What needs to be done
Your answer should consist of the lines in the following data that contain "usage".
(Supplied material begins)
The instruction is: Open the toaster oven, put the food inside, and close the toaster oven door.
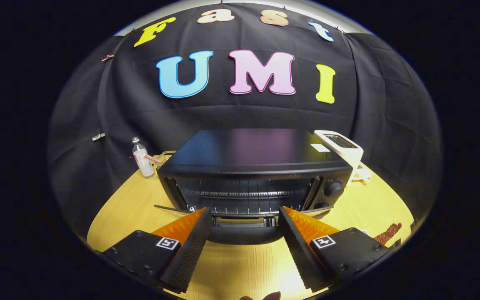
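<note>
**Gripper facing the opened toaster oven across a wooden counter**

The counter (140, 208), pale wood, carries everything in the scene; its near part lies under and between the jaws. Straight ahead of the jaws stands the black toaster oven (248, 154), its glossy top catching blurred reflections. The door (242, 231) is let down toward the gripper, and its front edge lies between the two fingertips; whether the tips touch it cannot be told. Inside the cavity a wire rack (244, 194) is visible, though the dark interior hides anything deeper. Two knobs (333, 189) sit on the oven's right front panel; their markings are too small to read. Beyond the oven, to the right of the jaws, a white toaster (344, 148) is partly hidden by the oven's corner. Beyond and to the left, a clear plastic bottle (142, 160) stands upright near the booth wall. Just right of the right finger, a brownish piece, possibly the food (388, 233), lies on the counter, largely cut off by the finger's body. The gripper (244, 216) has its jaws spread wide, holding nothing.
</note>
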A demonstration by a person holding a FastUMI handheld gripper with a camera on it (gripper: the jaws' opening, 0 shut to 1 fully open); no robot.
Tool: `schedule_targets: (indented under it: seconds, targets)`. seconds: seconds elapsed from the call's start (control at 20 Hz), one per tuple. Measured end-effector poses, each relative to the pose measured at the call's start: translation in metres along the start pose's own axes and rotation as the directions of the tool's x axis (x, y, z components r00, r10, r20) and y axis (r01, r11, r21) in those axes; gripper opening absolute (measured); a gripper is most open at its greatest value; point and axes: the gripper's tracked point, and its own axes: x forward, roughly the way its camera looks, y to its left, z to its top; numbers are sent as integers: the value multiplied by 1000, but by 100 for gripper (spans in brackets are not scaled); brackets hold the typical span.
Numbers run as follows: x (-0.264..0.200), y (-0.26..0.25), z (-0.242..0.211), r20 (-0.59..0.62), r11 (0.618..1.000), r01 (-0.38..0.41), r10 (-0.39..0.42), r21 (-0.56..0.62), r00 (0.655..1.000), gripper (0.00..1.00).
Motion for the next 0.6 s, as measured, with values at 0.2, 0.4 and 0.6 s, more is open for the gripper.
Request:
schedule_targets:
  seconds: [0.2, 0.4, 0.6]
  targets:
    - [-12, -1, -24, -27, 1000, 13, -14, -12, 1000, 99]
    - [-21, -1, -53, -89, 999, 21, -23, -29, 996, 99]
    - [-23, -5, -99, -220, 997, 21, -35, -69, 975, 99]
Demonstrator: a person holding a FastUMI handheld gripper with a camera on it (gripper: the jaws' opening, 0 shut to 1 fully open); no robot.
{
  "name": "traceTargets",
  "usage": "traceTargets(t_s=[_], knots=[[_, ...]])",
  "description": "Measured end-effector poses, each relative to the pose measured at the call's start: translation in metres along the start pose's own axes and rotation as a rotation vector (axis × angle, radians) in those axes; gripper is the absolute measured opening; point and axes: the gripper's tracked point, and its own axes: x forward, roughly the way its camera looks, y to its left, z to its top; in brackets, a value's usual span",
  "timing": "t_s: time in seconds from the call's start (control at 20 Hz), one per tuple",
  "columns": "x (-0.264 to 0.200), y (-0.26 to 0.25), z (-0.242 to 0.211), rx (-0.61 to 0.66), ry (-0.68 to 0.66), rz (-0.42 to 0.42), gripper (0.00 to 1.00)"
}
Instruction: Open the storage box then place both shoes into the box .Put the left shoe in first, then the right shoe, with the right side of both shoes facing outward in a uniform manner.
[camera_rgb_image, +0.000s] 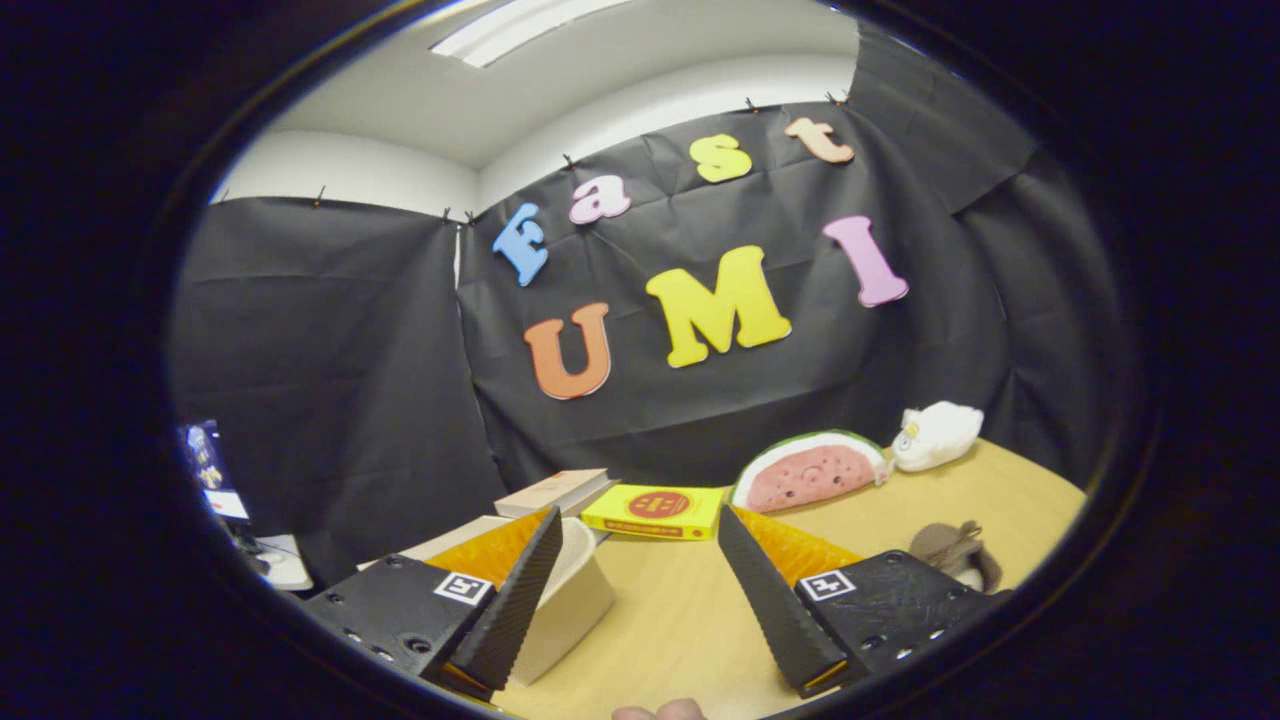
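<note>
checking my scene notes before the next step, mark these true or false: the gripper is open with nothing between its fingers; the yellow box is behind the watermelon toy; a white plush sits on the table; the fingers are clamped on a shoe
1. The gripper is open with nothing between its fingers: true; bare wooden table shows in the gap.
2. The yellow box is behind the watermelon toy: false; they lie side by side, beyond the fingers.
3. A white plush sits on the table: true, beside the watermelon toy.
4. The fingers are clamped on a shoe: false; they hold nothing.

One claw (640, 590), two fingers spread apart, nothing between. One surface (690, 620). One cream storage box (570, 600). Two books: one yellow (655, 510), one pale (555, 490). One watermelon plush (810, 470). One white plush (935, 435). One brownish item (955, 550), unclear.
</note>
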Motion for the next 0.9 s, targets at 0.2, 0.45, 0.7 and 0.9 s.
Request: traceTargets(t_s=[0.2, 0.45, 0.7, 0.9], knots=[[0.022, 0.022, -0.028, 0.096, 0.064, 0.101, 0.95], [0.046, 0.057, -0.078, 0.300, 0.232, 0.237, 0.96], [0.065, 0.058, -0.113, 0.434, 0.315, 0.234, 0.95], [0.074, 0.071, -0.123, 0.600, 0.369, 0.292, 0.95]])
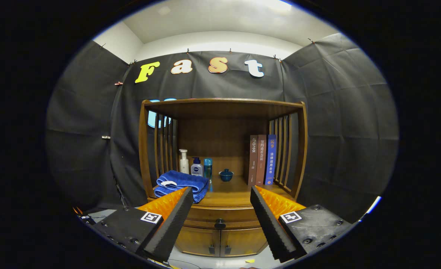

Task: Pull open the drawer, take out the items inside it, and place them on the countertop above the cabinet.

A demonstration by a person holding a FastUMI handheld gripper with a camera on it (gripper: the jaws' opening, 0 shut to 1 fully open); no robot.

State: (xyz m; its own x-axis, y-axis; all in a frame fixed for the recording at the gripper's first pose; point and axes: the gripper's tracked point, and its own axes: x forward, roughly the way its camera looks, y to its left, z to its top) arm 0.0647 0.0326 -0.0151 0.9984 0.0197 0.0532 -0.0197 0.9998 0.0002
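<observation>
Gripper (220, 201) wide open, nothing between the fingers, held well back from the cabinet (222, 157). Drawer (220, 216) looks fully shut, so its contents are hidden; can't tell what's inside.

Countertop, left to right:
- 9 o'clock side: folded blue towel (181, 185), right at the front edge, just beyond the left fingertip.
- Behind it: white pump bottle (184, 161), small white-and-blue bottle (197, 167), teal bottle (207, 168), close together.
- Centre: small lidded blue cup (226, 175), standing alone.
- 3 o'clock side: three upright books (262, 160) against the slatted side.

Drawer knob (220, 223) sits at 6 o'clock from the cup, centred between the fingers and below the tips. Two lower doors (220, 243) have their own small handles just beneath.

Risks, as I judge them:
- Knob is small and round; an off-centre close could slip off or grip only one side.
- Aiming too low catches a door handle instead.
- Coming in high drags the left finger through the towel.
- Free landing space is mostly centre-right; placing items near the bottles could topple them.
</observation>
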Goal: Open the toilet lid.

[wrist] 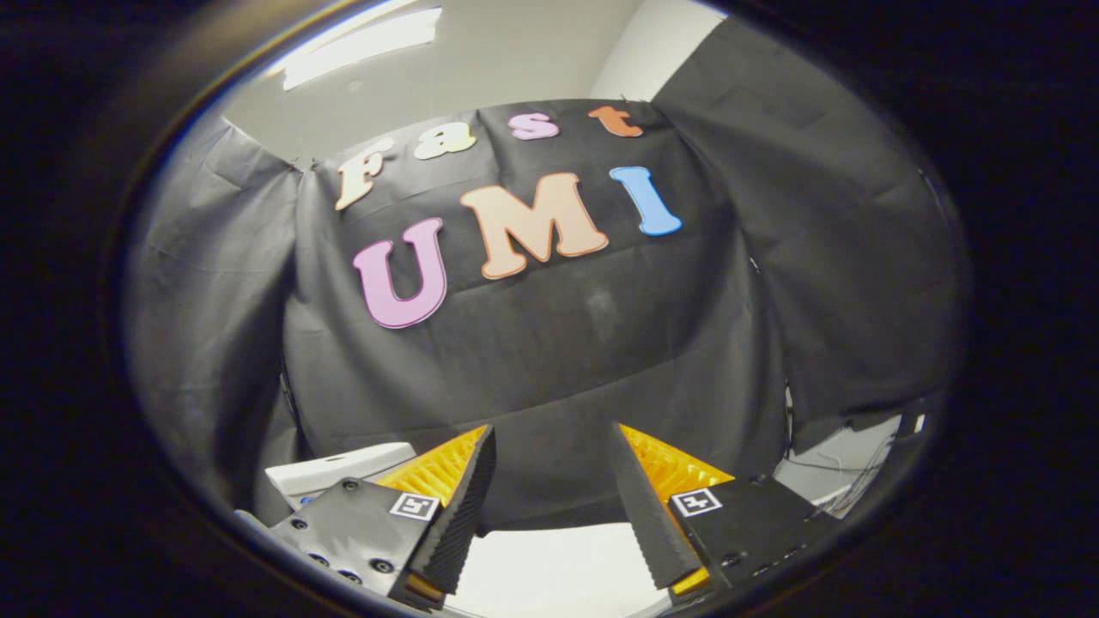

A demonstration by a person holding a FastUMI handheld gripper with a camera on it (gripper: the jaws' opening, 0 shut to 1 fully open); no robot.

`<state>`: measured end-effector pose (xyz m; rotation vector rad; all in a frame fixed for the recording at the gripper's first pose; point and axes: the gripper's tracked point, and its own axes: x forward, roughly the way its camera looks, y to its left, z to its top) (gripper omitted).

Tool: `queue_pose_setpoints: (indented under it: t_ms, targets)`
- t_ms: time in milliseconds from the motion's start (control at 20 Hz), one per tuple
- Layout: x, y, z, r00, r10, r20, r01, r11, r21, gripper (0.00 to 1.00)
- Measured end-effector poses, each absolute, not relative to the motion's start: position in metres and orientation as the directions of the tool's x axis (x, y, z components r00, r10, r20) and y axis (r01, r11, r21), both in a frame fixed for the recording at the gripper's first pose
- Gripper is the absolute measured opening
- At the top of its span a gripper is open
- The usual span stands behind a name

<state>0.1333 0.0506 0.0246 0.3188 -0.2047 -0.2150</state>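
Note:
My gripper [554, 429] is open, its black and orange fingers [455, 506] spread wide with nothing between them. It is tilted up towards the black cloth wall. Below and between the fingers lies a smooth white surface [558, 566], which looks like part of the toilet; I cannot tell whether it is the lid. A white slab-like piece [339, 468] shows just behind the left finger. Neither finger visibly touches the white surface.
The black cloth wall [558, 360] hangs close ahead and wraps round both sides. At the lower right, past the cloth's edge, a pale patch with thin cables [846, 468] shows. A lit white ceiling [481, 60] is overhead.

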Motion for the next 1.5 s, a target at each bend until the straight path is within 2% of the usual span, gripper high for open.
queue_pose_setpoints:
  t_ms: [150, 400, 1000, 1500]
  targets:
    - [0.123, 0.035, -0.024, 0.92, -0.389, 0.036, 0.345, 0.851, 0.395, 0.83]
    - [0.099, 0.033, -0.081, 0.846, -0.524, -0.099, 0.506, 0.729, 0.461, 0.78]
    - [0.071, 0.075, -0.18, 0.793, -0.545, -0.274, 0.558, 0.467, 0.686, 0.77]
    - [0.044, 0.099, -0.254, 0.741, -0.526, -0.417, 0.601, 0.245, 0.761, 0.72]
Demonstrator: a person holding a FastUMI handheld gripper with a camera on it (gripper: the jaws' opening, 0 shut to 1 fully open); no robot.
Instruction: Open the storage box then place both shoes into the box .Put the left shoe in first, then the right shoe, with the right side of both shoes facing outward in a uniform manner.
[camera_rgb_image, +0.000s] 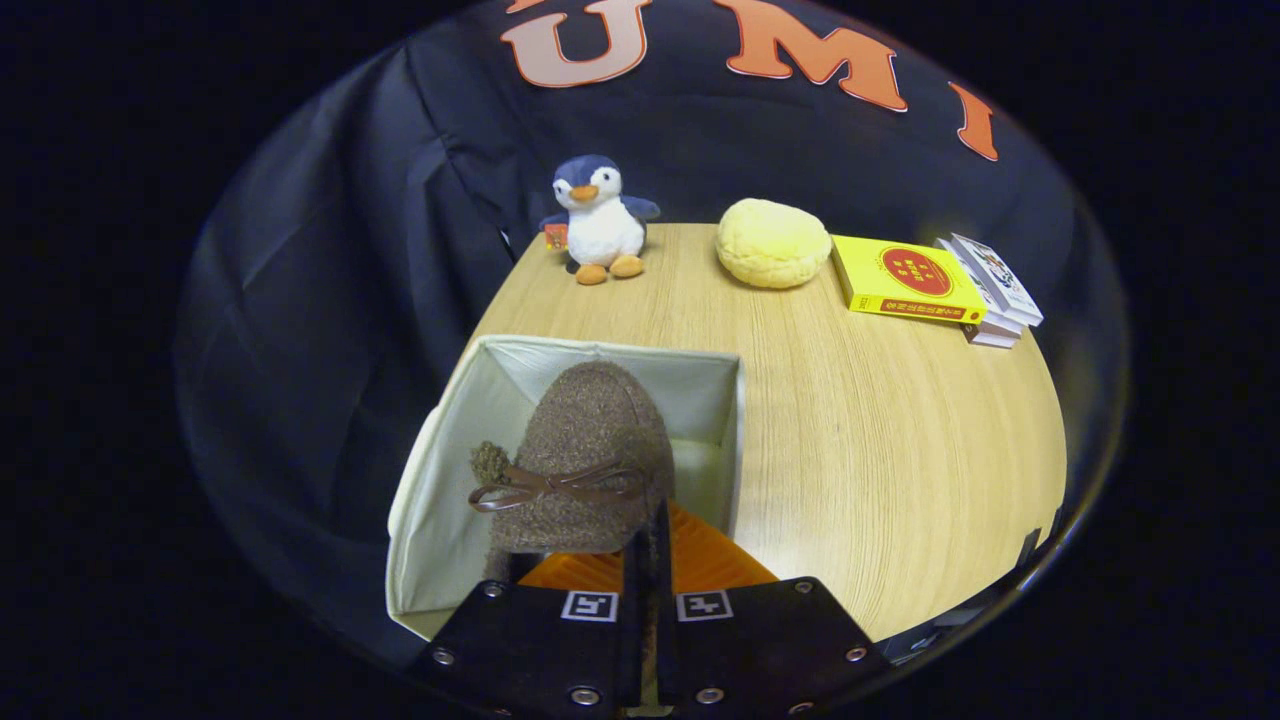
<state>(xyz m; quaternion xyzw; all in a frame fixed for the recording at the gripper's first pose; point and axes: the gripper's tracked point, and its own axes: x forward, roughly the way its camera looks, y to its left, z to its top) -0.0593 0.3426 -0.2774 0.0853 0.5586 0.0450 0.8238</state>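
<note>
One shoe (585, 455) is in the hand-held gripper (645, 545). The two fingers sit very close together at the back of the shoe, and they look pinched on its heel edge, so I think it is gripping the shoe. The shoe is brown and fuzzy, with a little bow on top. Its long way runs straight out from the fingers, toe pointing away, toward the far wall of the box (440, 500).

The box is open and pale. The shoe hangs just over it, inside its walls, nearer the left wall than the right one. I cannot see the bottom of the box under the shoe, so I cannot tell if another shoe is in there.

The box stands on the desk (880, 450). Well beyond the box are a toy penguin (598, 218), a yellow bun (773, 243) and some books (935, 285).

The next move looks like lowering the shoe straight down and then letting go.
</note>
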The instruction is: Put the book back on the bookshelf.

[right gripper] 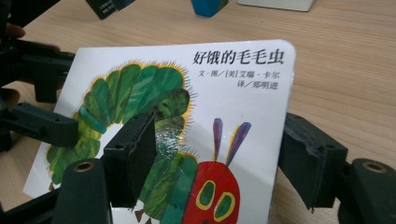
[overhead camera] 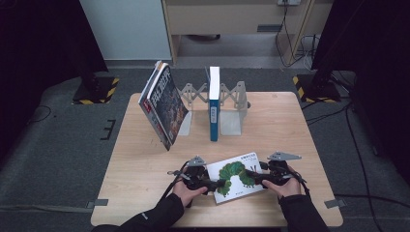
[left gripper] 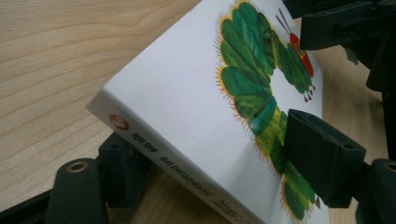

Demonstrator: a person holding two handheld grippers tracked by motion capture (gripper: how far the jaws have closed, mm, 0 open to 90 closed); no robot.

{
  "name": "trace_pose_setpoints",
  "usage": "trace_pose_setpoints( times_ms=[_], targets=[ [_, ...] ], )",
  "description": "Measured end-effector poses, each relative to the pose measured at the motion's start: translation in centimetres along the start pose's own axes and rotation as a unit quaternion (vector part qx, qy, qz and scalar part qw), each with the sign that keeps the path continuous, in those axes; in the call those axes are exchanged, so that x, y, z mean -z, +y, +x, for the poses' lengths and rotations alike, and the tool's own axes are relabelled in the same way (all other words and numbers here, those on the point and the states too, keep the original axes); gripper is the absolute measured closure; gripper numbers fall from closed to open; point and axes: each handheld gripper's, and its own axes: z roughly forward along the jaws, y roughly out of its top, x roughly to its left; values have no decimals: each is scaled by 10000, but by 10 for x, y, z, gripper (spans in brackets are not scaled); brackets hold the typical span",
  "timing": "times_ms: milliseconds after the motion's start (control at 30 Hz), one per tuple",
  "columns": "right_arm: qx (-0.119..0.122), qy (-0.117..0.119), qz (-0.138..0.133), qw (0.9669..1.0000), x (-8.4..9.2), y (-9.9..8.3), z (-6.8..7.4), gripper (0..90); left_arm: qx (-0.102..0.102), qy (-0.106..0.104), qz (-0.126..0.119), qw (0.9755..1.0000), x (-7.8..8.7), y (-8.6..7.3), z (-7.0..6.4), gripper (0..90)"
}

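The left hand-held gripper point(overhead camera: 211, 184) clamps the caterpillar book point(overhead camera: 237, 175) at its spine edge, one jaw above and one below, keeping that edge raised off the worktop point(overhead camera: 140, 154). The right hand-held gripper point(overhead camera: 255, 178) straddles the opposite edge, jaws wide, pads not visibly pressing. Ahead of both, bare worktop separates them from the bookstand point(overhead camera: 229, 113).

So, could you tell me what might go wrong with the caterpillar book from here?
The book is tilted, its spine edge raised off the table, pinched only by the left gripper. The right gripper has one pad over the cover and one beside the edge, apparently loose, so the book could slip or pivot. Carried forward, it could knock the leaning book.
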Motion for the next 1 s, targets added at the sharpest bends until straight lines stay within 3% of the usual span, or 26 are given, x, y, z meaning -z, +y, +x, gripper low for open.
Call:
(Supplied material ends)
Exercise response
  "usage": "traceTargets(t_s=[_], knots=[[_, ...]])",
  "usage": "trace_pose_setpoints( times_ms=[_], targets=[ [_, ...] ], )",

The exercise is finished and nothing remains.